Neues DGHO-Geschichtsbuch erschienen - von den Anfängen der Onkologie

23.10.2019
Verwässerung und Verleugnung einer Gründungsgeschichte der Onkologie - Ernst von Leyden und seine Bedeutung für Disziplinbildung und Internationalität - Von der "I. Internationale" (1908) zur "II. Internationale" (1933)

w-3927.jpg© Marc Volk, 2019

Große Augen sah man auf dem Historischen Symposium der Jahrestagung 2019, als Prof. Voswinckel seine jüngsten Forschungsergebnisse über Ernst von Leyden vortrug, ungläubiges Staunen darüber, welch grundlegende Anstöße für die weltweite Krebsforschung einstmals von Berlin ausgegangen sind – und wie leichtfertig diese Führungsrolle in zwei Weltkriegen verspielt wurde bis hin zur vollständigen Marginalisierung der deutschen (zweigeteilten) Onkologie nach 1945.

Zu einem Zeitpunkt, als Deutsch neben Französisch noch führende Wissenschaftssprache war, schuf Ernst von Leyden nicht nur ein deutsches Krebskomitee (1900), sondern knüpfte von Anfang an ein dichtes Netz von internationalen Beziehungen. Angeregt insbesondere von Amerikanern (Roswell Park!) gründete Leyden 1908 eine erste „Internationale der Krebsforschung“, eine Gründung, die weltweiten Widerhall erfuhr. Sie fand – nach einer Periode der Lähmung infolge des Weltkrieges – ein Revival als II. Internationale in Gestalt der UICC 1934. Die innere Kontinuität dieses Beziehungsgeflechtes, aber auch deren Brüche und Verfälschungen sind Gegenstand dieses Buches, das – wie immer - mit neu aufgefundenen Quellen, Fotografien und Faksimiles aufwartet. Es zeichnet ein neuartiges Bild von dem institutionellen Mutterboden, aus dem alle heutigen Krebsgesellschaften und - Institutionen hervorgegangen und auf irgendeine Weise geprägt sind. Als negative Hauptplayer erweisen sich Nationalstolz, Dünkel, Konkurrenzdenken, Militarismus, Rassenwahn – mit Nachwirkungen bis weit in die siebziger Jahre, als sich in den USA die Medical Oncology etablierte.

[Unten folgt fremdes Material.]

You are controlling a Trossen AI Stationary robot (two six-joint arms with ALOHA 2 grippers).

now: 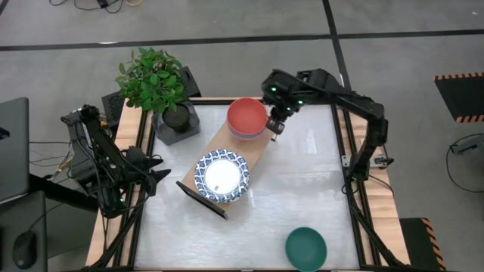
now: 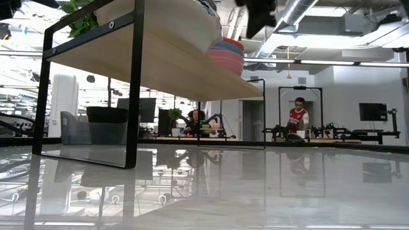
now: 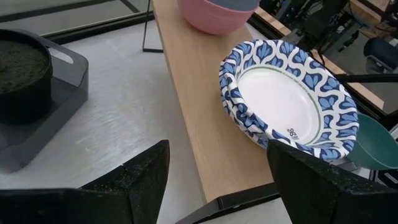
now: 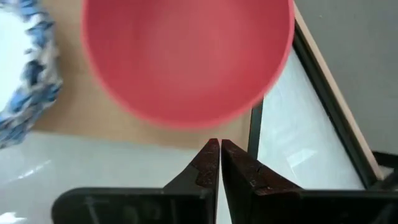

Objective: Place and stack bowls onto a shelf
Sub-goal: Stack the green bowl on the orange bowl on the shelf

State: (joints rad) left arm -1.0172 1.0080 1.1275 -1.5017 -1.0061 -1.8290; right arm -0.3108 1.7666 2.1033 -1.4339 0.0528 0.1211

w-4425.jpgEnthüllung Ernst von Leyden-Denkmal, v.l.n.r. Prof. Hallek (DGHO), Dr. Bruns (Dt. Krebsgesellschaft), Prof. Einhäupl (Charité), Prof. Veit-Wild (Leyden-Urenkelin)  © Marc Volk, 2019

Mehr als gerechtfertigt erweist sich die von der DGHO initiierte Wiederaufstellung des Ernst-von-Leyden-Denkmals in der Berliner Charité; zusammen mit den im Buch illustrierten Handelnden erlangt so die Disziplin der Onkologie ein historisches Gesicht.

Das Buch ist kostenlos zu beziehen im Hauptstadtbüro der DGHO.